» Work to complete:
Every line below must be copied as written, except for pictures.

» Information shown:
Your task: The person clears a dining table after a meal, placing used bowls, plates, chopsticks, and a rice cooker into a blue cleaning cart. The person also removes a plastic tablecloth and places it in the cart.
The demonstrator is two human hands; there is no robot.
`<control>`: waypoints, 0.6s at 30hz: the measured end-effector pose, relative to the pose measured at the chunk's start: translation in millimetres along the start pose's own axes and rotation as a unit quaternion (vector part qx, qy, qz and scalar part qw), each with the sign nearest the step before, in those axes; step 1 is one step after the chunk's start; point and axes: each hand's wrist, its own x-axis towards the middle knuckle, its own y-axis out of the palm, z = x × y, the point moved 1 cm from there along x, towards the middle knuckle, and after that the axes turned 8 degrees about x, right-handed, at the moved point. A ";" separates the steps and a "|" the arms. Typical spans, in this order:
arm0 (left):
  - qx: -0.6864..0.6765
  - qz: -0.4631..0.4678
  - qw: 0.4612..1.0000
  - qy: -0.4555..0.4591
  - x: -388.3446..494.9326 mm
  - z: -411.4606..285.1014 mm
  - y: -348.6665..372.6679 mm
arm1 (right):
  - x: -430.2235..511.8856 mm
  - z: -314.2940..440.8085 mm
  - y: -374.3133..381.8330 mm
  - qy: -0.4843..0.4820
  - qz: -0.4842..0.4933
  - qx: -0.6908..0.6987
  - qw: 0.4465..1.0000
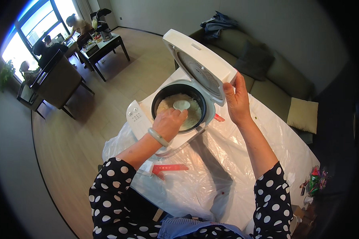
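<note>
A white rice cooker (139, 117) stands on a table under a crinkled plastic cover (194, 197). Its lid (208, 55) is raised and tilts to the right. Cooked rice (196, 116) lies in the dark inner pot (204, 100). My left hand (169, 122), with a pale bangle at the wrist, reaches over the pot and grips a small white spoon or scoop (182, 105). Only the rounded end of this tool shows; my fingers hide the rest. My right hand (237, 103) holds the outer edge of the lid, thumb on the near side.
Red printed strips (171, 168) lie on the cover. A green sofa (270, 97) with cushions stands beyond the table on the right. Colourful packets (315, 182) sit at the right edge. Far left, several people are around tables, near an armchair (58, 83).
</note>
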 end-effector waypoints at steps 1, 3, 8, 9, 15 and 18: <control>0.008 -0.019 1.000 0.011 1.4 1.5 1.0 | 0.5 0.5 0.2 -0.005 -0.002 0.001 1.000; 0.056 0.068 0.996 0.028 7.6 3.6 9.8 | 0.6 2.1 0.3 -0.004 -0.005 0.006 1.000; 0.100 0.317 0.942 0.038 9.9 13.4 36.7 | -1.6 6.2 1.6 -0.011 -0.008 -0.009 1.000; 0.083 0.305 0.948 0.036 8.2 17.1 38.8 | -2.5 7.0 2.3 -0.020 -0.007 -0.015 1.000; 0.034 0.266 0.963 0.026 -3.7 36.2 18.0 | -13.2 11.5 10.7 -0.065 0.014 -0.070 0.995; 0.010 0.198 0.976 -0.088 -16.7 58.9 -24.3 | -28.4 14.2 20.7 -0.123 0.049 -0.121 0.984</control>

» Solution to the exercise:
Your task: The person clears a dining table after a meal, placing used bowls, plates, chopsticks, and a rice cooker into a blue cleaning cart. The person also removes a plastic tablecloth and places it in the cart.
The demonstrator is two human hands; there is no robot.
`<control>`: waypoints, 0.6s at 30hz: the measured end-effector pose, relative to the pose measured at the chunk's start: translation in millimetres along the start pose's own axes and rotation as a unit quaternion (vector part qx, qy, qz and scalar part qw), each with the sign nearest the step before, in those axes; step 1 is one step after the chunk's start; point and axes: each hand's wrist, its own x-axis towards the middle knuckle, its own y-axis out of the palm, z = x × y, the point moved 1 cm from there along x, towards the middle knuckle, and after that the axes turned 8 degrees about x, right-handed, at the moved point. A ";" separates the steps and a "|" the arms. Typical spans, in this order:
arm0 (left):
  - qx: -0.6864..0.6765
  - qz: -0.4631..0.4678
  - qw: 0.4612..1.0000
  - qy: -0.4555..0.4591
  - x: -388.3446..494.9326 mm
  - z: -411.4606..285.1014 mm
  - y: -348.6665..372.6679 mm
arm1 (right):
  - x: -430.2235..511.8856 mm
  - z: -314.2940..440.8085 mm
  - y: -374.3133..381.8330 mm
  - qy: -0.4843..0.4820
  - qz: -0.4842..0.4933
  - qx: -0.6908..0.6987
  - qw: 0.4465..1.0000
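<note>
A white rice cooker (139, 117) stands on a table under a crinkled plastic cover (194, 197). Its lid (208, 55) is raised and tilts to the right. Cooked rice (196, 116) lies in the dark inner pot (204, 100). My left hand (169, 122), with a pale bangle at the wrist, reaches over the pot and grips a small white spoon or scoop (182, 105). Only the rounded end of this tool shows; my fingers hide the rest. My right hand (237, 103) holds the outer edge of the lid, thumb on the near side.
Red printed strips (171, 168) lie on the cover. A green sofa (270, 97) with cushions stands beyond the table on the right. Colourful packets (315, 182) sit at the right edge. Far left, several people are around tables, near an armchair (58, 83).
</note>
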 end-effector waypoints at steps 1, 3, 8, 9, 15 and 18: <control>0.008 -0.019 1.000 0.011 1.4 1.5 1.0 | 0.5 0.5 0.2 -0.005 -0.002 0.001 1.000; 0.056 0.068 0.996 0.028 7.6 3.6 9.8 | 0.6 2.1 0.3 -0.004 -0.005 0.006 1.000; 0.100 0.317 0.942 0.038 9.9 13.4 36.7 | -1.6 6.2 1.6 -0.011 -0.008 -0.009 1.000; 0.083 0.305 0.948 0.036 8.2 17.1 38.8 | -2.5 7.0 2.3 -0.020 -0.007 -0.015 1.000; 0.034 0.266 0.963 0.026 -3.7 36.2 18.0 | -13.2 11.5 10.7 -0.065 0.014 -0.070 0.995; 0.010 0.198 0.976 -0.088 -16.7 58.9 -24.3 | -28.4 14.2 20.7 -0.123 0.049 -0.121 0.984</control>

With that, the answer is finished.